Clarification: you can’t just send your admin token, you need to create a JWT and send that in the auth header
As @jannis mentioned
The OP is trying to programmatically use the APi, so unlikely to use session auth.
Okay, sorry my bad i’ve checked what are You exactly talking about.

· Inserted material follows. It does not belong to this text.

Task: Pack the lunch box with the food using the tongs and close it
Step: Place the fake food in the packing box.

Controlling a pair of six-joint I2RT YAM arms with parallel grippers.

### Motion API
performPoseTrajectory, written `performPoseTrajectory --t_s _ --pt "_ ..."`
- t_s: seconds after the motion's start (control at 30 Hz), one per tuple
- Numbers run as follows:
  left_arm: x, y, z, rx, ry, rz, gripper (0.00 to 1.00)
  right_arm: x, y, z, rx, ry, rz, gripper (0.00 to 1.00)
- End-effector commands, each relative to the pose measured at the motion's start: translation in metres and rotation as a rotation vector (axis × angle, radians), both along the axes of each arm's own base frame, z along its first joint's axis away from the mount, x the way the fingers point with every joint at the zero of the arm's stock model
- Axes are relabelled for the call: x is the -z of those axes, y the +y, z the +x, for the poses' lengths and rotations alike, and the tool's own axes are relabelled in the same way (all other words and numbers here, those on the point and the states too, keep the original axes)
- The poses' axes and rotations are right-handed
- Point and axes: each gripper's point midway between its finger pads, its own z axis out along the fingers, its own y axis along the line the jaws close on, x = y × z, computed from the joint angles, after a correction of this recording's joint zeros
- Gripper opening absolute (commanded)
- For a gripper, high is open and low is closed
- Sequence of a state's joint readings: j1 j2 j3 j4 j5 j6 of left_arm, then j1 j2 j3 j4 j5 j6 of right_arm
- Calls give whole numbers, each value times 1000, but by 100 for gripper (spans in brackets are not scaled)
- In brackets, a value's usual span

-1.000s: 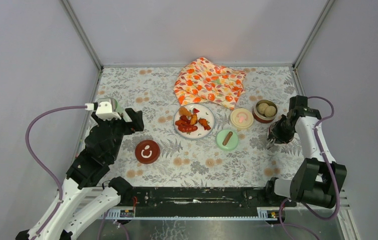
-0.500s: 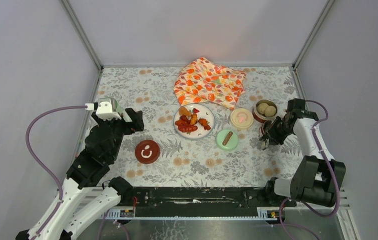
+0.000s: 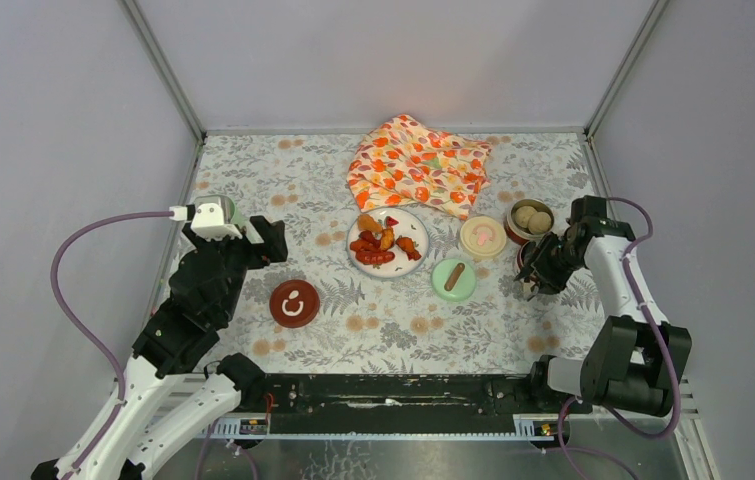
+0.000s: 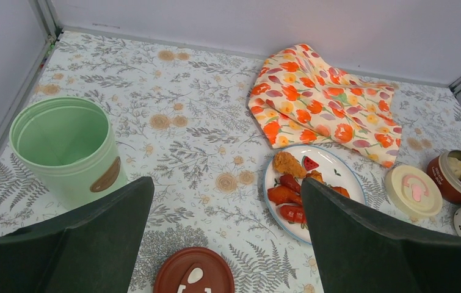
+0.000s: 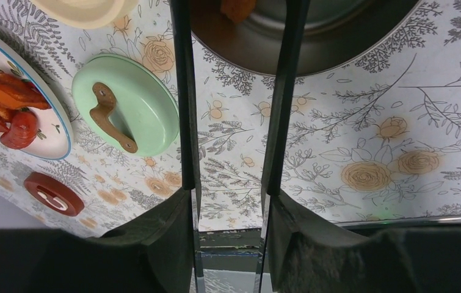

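The right end effector (image 5: pixel 231 196) is clamping the tongs (image 5: pixel 182 91), their arms standing apart over the steel bowl (image 5: pixel 337 43) where 1 fried chunk (image 5: pixel 238 7) is lying: the drop-off, I'd say. The left end effector (image 4: pixel 225 189) is hanging wide apart near the mint-green pot (image 4: pixel 63 152); next calls for reaching to the plate (image 5: pixel 52 131) for another piece.

Soft, bright light falls evenly from above, leaving only faint shadows on the table (image 3: pixel 393 330). A warm glow tints the far wall behind the orange cloth (image 3: pixel 418 160). At the right wrist the tongs (image 5: pixel 182 91) read as dark silhouettes and the steel bowl (image 5: pixel 240 43) gleams dully. The left gripper's fingers (image 4: pixel 368 244) look soft.
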State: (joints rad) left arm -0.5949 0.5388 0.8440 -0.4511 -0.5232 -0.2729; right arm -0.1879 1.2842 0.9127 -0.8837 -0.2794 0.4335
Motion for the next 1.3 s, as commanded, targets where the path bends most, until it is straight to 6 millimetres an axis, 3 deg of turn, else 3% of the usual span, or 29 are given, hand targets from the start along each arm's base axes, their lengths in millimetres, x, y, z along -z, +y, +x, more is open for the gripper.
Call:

@Pratyush_Mahapatra @Keval_Rathod
Sorry for other language but this code;
<?php
$KEY = 'adminkey';
list($ID, $SECRET) = explode(':', $KEY);
$NOW = time();
$FIVE_MINS = $NOW + 300;
$HEADER = '{"alg": "HS256","typ": "JWT", "kid": "' . $ID . '"}';
$PAYLOAD = '{"iat":' . $NOW . ',"exp":' . $FIVE_MINS . ',"aud": "/admin/"}';
function base64_url_encode($input) {
$base64 = base64_encode($input);
$base64_url = strtr($base64, '+/', '-_');
return rtrim($base64_url, '=');
}
$header_base64 = base64_url_encode($HEADER);
$payload_base64 = base64_url_encode($PAYLOAD);
$header_payload = $header_base64 . '.' . $payload_base64;
$signature = base64_url_encode(hash_hmac('sha256', $header_payload, hex2bin($SECRET), true));
$TOKEN = $header_payload . '.' . $signature;
$curl = curl_init();
curl_setopt_array($curl, array(
CURLOPT_URL => "https://yoururl.com/ghost/api/admin/posts/?filter=status:draft",
CURLOPT_RETURNTRANSFER => true,
CURLOPT_ENCODING => "",
CURLOPT_MAXREDIRS => 10,
CURLOPT_TIMEOUT => 30,
CURLOPT_HTTP_VERSION => CURL_HTTP_VERSION_1_1,
CURLOPT_CUSTOMREQUEST => "GET",
CURLOPT_HTTPHEADER => array(
"Authorization: Ghost " . $TOKEN,
"Content-Type: application/json",
"Accept-Version: v3.0"
),
));
$response = curl_exec($curl);
$err = curl_error($curl);
curl_close($curl);
if ($err) {
echo "Error: " . $err;
} else {
echo "Response: " . $response;
}
?>
Give this result:
The JS SDK does this behind the scenes, I think @jannis’s code suggestions are a drop-in solution to the stated issues.